◆ Exercise objective ◆
An image-free reproduction of the data below is needed: print it exactly.

◆ ◆ ◆ ◆ ◆

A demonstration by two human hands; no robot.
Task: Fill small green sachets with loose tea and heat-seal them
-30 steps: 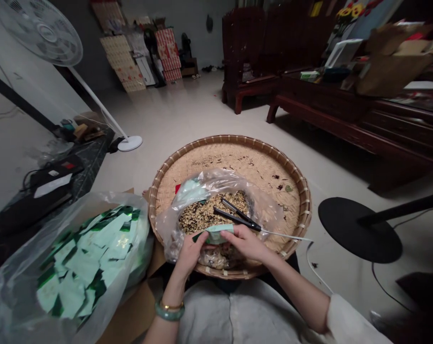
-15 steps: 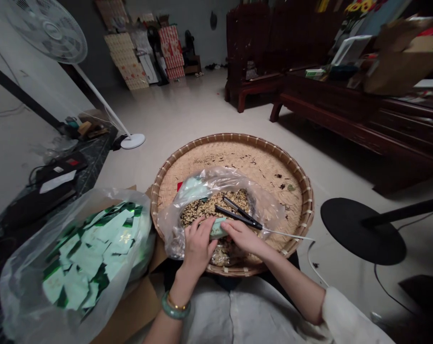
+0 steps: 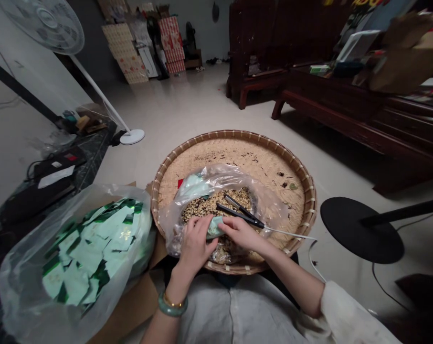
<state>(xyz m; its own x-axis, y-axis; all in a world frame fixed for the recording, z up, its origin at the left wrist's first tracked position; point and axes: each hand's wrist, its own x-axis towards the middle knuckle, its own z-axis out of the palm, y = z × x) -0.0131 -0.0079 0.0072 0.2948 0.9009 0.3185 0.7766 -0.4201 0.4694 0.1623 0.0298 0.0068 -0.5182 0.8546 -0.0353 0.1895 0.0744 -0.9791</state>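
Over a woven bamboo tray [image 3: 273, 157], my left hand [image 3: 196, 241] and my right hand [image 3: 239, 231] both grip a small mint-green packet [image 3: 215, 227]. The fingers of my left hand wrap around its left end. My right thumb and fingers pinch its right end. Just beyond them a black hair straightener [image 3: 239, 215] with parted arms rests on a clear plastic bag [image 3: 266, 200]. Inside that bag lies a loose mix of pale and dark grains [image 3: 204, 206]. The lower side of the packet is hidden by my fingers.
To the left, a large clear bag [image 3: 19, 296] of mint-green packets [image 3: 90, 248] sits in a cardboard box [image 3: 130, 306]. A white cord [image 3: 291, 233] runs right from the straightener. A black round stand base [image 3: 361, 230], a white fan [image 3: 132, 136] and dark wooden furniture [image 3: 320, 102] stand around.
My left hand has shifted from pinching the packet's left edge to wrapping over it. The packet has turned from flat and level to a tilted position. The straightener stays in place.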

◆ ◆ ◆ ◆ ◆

◆ Answer ◆
A demonstration by two human hands; no robot.
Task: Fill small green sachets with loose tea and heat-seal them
-30 steps: 
-15 steps: 
+0 steps: 
<state>(xyz m; its own x-axis, y-axis; all in a world frame fixed for the recording, z up, its origin at the left wrist's first tracked position; point and axes: each hand's wrist, its own x-axis towards the middle knuckle, its own z-axis out of the palm, y = z × x) -0.0131 -0.0079 0.0072 0.2948 0.9009 0.3185 0.7766 -0.4201 0.4694 0.1623 0.0298 0.0068 -0.5182 0.8546 -0.0353 0.1895 0.0744 -0.9791</state>
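Over a woven bamboo tray [image 3: 273, 157], my left hand [image 3: 196, 241] and my right hand [image 3: 239, 231] both grip a small mint-green packet [image 3: 215, 227]. The fingers of my left hand wrap around its left end. My right thumb and fingers pinch its right end. Just beyond them a black hair straightener [image 3: 239, 215] with parted arms rests on a clear plastic bag [image 3: 266, 200]. Inside that bag lies a loose mix of pale and dark grains [image 3: 204, 206]. The lower side of the packet is hidden by my fingers.
To the left, a large clear bag [image 3: 19, 296] of mint-green packets [image 3: 90, 248] sits in a cardboard box [image 3: 130, 306]. A white cord [image 3: 291, 233] runs right from the straightener. A black round stand base [image 3: 361, 230], a white fan [image 3: 132, 136] and dark wooden furniture [image 3: 320, 102] stand around.
My left hand has shifted from pinching the packet's left edge to wrapping over it. The packet has turned from flat and level to a tilted position. The straightener stays in place.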

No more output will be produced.